Saturday, 8 June 2013

The Koran

Why I read it: Western Canon, Philip Ward's A Lifetime's Reading

Podcasts: Minnesota Atheists Koran Curious I didn't actually mean to listen to an atheist podcast about the Koran, but there was very little available.

Brow: Like all religious books, your brow rating for reading the Koran depends on why exactly you're doing it: if you use it like some bible readers do, opening it to a random page to either solve a problem or find out what's going to happen to you today, that's pretty lowbrow, but if you're reading it out of a genuine curiosity to figure out what your Muslim friends are always going on about, it's very highbrow. 
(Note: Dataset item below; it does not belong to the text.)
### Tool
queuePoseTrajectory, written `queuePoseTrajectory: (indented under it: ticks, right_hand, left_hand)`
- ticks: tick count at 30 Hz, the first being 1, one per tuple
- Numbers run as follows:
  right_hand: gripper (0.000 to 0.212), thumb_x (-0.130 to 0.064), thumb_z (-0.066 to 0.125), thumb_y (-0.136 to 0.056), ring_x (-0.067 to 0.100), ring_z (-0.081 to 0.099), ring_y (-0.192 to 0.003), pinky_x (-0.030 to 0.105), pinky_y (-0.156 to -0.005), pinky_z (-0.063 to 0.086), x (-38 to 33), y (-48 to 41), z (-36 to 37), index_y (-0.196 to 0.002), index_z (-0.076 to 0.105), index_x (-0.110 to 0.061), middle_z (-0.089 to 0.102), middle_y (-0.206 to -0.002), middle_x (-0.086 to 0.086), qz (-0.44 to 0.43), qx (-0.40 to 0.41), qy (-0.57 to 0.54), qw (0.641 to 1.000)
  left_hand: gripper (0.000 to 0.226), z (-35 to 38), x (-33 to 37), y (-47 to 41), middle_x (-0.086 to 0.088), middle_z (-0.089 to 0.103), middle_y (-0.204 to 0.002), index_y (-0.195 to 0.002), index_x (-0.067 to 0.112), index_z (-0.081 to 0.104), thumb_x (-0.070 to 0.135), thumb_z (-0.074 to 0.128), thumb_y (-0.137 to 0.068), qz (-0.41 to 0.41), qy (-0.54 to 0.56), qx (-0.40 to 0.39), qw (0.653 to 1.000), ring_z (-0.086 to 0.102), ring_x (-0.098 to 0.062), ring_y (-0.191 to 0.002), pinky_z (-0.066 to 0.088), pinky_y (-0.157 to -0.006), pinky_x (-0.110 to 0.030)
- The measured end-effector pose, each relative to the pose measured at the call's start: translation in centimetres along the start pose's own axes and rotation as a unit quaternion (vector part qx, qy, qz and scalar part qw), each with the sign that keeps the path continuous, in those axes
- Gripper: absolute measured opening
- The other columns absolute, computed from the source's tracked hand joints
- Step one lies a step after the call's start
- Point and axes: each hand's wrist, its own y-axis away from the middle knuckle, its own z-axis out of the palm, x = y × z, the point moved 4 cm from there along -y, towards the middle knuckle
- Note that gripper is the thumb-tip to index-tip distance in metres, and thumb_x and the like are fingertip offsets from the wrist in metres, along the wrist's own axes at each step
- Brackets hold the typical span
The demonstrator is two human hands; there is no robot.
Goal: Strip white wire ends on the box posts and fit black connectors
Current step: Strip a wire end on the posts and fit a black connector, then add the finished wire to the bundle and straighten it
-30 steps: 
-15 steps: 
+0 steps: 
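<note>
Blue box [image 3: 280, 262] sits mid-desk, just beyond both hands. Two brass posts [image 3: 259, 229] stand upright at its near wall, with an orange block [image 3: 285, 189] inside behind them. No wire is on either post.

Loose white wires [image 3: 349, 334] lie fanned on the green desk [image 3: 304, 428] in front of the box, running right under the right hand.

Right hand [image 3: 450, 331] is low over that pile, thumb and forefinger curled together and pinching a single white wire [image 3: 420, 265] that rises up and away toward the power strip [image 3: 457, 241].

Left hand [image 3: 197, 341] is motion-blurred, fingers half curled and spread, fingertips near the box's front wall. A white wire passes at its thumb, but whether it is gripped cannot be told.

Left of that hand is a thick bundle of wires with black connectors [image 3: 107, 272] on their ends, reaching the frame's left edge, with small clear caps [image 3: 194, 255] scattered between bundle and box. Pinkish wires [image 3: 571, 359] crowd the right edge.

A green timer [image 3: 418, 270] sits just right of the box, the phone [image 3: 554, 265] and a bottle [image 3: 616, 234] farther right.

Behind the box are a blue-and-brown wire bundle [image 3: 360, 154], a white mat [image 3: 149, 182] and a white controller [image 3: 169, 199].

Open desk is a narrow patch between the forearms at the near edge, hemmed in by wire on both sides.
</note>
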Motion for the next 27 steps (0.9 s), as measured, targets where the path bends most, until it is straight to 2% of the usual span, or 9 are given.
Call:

Summary: Allah doesn't fuck around:  if you follow him and obey his rules (in sum: believe in Allah), he'll reward you in heaven with virgins, or possibly grapes. The translation isn't clear. Failure to believe in Allah will result in an eternity of torture in hell. There's also some stuff in there about how Muslims should be Unitarians because Jesus, although a prophet, was not divine, when you can have sex with your slaves, and what you can and cannot eat, but 85 percent of it consists of admonishments to believe in Allah or else.

What I liked about it: Surah 109 is nice and tolerant:

Say: Unbelievers, I do not serve what you worship, nor do you serve what I worship. I shall never serve what you worship, nor will you ever serve what I worship. You have your own religion and I have mine.

But then right there on the same page of my translation, The Penguin Classics version, is this:

There are some who in their ignorance dispute about Allah and serve rebellious devils, though these are doomed to seduce their followers and lead them to the scourge of the Fire.

What I didn't like about it: It feels like every religious book is a dumber version of whatever it's based on. So the New Testament is a simplified version of the Old Testament, and the Koran is a simplified mishmash of the New Testament with a few nods to Leviticus and Exodus and a couple of the prophets thrown in. By the time it was written, the message was reduced to 450-odd pages hammering you over the head with the punishments for disobedience. By the end, I was just shell-shocked. Maybe that's the point. Thank goodness the Book of Mormon doesn't appear on any of my reading lists, as I understand it's a dumbed-down version of the bible written in pseudo-King Jamesese.